ICD-10: What if it stood for 'Improve Clinical Documentation?'
Let's forget about preparing for ICD-10 implementation for a minute. What if healthcare providers focused on improving clinical documentation?
A clinical documentation improvement (CDI) already is regarded as an important step in the ICD-10 transition. There is a discussion in the ICD10Watch Linkedin Group that addresses the best options for dealing with the ICD-10 delay. And documentation is one of the options.
For example, Julie Chicoine, an attorney at Ohio State University, recommends keep working on the ICD-10 transition. Which means:
- "Code today's records using ICD 10 and identify the documentation gaps."
- "Use that information for training purposes and also to develop templates."
- "ICD 10 means "smarter" not more documentation"
While it seems impressive that documentation is mentioned in two of her three bullet points, Gale Scott, Transaction Compliance Administrator at Tampa General Hospital, takes it much farther :
"Our organization has decided to focus on clinical documentation improvement. We are no longer calling this project by the ICD-10 title but rather the CDI title. CDI is so much bigger than just ICD-10. It impacts Medical Necessity and denials, Quality indicators, Cash, value based purchasing, Risk of mortality and severity of illness to name a few. Why would any organization not focus on these things by moving ahead with an upgrade to the expanded ICD-10 terminology. Just because it came with ICD-10 doesn't make it a throwaway. We must continue with the clinical documentation upgrade and begin using it. Then when ICD-10 finally does come along, we will be ready. "

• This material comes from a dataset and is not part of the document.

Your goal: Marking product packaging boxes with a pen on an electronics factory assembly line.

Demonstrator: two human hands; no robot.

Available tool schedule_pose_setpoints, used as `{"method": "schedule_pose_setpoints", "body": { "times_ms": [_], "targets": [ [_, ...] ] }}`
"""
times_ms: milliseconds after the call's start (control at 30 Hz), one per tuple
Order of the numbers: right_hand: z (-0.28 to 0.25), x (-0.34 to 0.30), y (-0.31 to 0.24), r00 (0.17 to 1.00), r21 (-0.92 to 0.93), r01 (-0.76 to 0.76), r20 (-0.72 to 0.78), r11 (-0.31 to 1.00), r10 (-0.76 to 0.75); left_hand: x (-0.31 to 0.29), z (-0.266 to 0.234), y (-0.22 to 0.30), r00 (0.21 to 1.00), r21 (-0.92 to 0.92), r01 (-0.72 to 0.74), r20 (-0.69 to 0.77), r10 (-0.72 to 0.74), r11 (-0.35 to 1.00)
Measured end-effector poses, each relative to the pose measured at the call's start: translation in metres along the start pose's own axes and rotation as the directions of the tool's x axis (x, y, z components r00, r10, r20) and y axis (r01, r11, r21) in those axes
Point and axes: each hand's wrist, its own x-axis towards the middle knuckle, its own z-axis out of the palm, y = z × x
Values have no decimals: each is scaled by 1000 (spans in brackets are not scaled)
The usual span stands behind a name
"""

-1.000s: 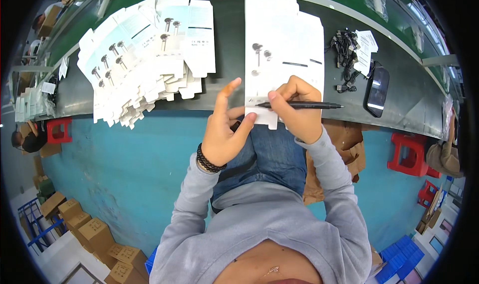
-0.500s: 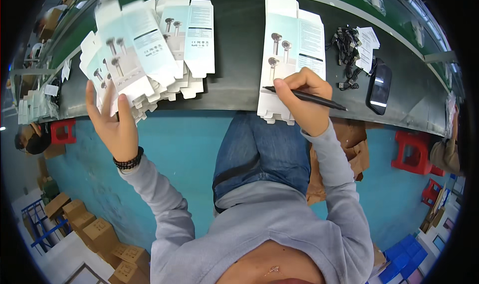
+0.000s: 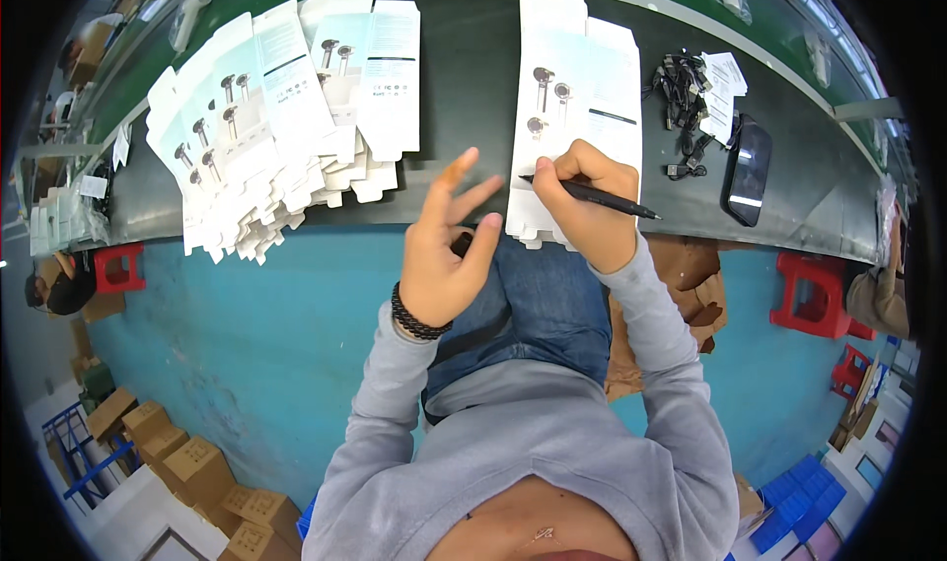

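Observation:
A black marker pen (image 3: 610,199) is gripped in my right hand (image 3: 604,211), its tip over the lower left part of the flat stack in front of me. That stack (image 3: 614,78) holds flattened white and pale green cartons printed with earphones. Left of it, my left hand (image 3: 444,255) hangs in the air with fingers apart, nothing in them, just short of the stack's edge. A larger, fanned-out pile of the same flattened cartons (image 3: 286,78) covers the left part of the dark table.
Right of the stack lie a bundle of black cables (image 3: 683,93), white paper slips (image 3: 722,93) and a black phone-like device (image 3: 748,172). Brown paper (image 3: 681,285) is beside my legs. Red stools (image 3: 811,293), cardboard boxes (image 3: 197,470) and other people are farther off.
My left hand has come away from the fanned-out pile and moved right, close to the stack. A carton blurred there earlier now lies on that pile. My right hand has shifted slightly left.

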Motion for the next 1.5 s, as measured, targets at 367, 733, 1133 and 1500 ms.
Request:
{"method": "schedule_pose_setpoints", "body": {
  "times_ms": [367,733,1133,1500],
  "targets": [
    [-5,-6,-8,974,598,-228,138,768,182,-18,5,4,992,-15,-38,-120,36,999],
    [-12,-23,-8,992,720,-87,-3,688,129,-21,19,12,962,-761,272,222,-158,589],
    [-33,2,-9,967,740,36,-196,671,164,-11,-73,41,944,-467,-151,-330,-13,871],
    [-18,-3,10,991,392,-18,-112,920,67,-4,-146,17,642,956,146,-286,711,254]
  ]
}}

If they can nail documentation, then ICD-10 implementation will be much easier.
And if healthcare providers are wondering how they're going to pay for ICD-10 implementation, they can find quite a bit of revenue in being able to bill for every code that was previously missed. This isn't fraud. This is billing for every medical code legally entitled to submit for reimbursement. To do that, providers need the appropriate, specific documentation.

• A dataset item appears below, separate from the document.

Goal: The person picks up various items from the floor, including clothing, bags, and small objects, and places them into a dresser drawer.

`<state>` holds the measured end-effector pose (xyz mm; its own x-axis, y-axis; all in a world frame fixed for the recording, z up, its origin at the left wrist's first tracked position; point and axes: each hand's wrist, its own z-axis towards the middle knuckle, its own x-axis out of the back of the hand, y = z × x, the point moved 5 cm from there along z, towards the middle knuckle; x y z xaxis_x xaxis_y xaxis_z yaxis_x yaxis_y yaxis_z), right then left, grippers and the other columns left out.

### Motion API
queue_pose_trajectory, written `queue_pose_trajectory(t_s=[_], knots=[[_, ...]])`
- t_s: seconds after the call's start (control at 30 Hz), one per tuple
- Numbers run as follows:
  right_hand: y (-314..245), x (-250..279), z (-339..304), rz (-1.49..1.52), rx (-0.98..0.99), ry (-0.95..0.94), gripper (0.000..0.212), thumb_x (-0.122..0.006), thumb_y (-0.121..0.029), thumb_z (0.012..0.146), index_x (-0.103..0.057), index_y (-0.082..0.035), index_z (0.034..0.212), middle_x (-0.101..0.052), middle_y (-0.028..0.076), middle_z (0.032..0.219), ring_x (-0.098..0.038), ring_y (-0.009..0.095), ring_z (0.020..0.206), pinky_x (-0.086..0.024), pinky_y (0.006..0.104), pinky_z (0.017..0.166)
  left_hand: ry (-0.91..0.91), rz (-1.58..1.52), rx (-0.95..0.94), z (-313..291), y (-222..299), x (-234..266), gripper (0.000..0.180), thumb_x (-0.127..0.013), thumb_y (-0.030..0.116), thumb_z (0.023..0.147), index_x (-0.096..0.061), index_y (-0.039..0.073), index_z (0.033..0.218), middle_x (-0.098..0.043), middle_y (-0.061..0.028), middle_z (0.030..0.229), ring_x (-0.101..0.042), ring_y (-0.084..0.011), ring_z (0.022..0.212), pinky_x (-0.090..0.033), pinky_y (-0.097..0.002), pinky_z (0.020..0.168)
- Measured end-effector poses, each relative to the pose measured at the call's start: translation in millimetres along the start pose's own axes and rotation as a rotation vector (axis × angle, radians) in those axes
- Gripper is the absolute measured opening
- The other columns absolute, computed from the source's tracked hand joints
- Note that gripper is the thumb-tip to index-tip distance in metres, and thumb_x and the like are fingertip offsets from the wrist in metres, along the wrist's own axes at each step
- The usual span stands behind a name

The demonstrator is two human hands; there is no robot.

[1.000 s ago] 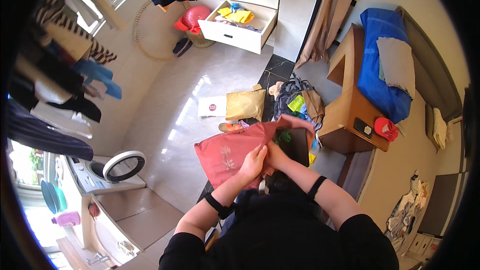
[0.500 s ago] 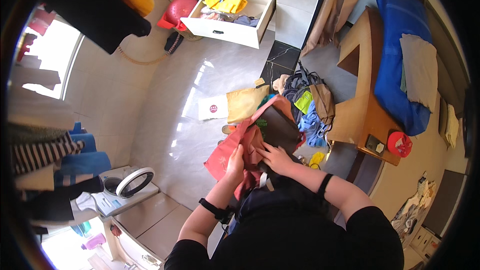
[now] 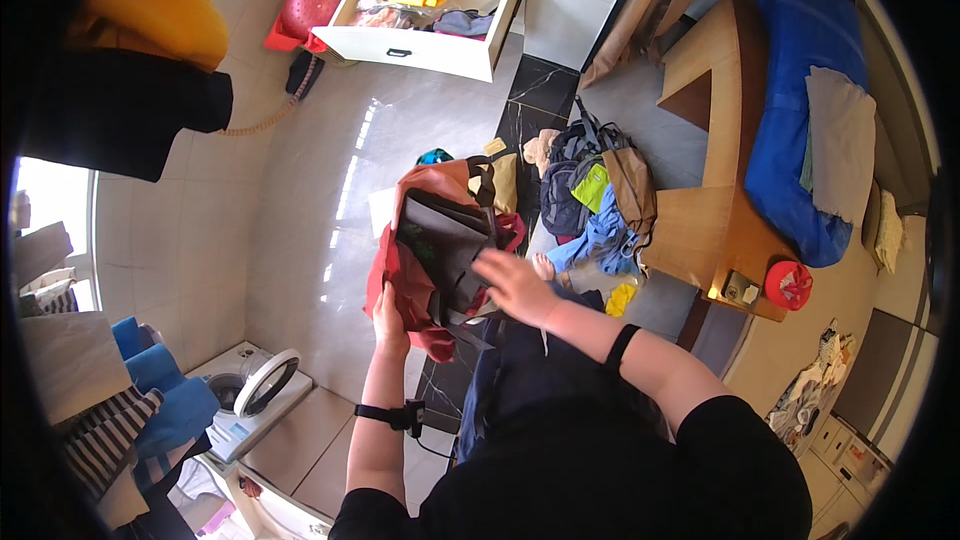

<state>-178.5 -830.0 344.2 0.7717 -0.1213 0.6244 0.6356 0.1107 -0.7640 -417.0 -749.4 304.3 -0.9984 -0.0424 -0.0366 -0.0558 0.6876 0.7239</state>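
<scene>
A red and coral fabric bag (image 3: 425, 180) is held up before me, its mouth spread. My left hand (image 3: 389, 324) grips its near left edge, thumb over the fabric. A folded dark grey cloth bag (image 3: 455, 245) with green print lies within the red one. My right hand (image 3: 517, 287), slightly blurred, has its fingers stretched out at the dark bag's right side; whether it touches is unclear. Behind them, a beige pouch (image 3: 503, 183) and a white sheet (image 3: 380, 208) lie partly covered on the floor.
Backpacks (image 3: 575, 175) and blue cloth (image 3: 600, 240) are heaped right of the bag, beside a wooden desk (image 3: 690, 230). An open drawer (image 3: 420, 48) with clothes stands far ahead. Hanging laundry (image 3: 130, 110) and a washing machine (image 3: 225, 395) with its door open are at left.
The red bag has shifted left and spread wider, showing more of the dark bag. My right hand has come off the red fabric; my left hand has moved left with its edge.
</scene>
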Motion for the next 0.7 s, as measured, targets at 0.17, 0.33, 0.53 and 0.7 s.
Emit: queue_pose_trajectory(t_s=[0.17,0.33,0.53,0.7], knots=[[78.4,52.5,6.0,-0.024,-0.296,0.272,0.09,-0.076,-0.023,0.059,-0.028,-0.003,0.132,-0.029,0.024,0.133,-0.033,0.038,0.121,-0.029,0.0417,0.101,-0.069,-0.017,-0.039,10.7,44.0,-17.3,0.038,-0.046,0.03,0.09,-0.053,0.0,0.111,-0.058,-0.0071,0.104,-0.054,-0.0167,0.094,-0.044,-0.0288,0.082],[118.1,56.1,45.8,0.257,-0.408,0.135,0.1,-0.079,-0.029,0.059,-0.021,0.002,0.134,-0.036,0.023,0.129,-0.036,0.032,0.122,-0.028,0.0348,0.102,-0.178,0.148,-0.045,31.4,62.2,-56.7,0.035,-0.047,0.029,0.089,-0.057,0.0,0.106,-0.06,-0.0068,0.094,-0.056,-0.0152,0.08,-0.046,-0.0275,0.071],[105.7,51.4,55.9,0.492,-0.669,-0.031,0.073,-0.07,-0.017,0.064,-0.036,-0.001,0.126,-0.051,0.014,0.117,-0.047,0.021,0.111,-0.036,0.0327,0.094,-0.165,0.118,-0.092,44.2,84.6,-109.1,0.036,-0.046,0.03,0.09,-0.056,0.001,0.109,-0.059,-0.0075,0.099,-0.056,-0.0157,0.086,-0.045,-0.0281,0.076],[157.6,31.8,46.1,0.689,-0.624,0.168,0.066,-0.069,-0.024,0.067,-0.042,0.001,0.121,-0.051,0.016,0.117,-0.047,0.025,0.112,-0.035,0.0329,0.094,-0.175,0.305,-0.171,42.7,103.9,-195.9,0.034,-0.047,0.027,0.089,-0.053,0.002,0.113,-0.058,-0.0044,0.095,-0.052,-0.0125,0.085,-0.043,-0.0258,0.074]])
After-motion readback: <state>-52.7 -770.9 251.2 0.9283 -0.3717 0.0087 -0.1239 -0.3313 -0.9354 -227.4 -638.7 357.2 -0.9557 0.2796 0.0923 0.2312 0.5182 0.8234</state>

Without the proper documentation, there can be denials and suspended claims with requests for more information. That's the stick.
But there is a carrot to encourage documenting procedures and diagnoses better.
Physicians don't only get paid for procedure codes. Payment is driven by medical necessity — which is shown by documenting the diagnoses that support the procedure. So by documenting everything they diagnosing, physicians can earn more money.
Otherwise they are letting healthcare payers keep money that physicians are entitled to having.
So CDI strategies will help medical practices capture the specificity for ICD-10 (diagnoses) coding. That means more money using ICD-9 and CPT (procedures) codes now.
The focus needs to be on improving clinical documentation. Then the medical codes become tools for capturing more details and more reimbursement. That's why the increased specificity of ICD-10 codes becomes a feature not a glitch.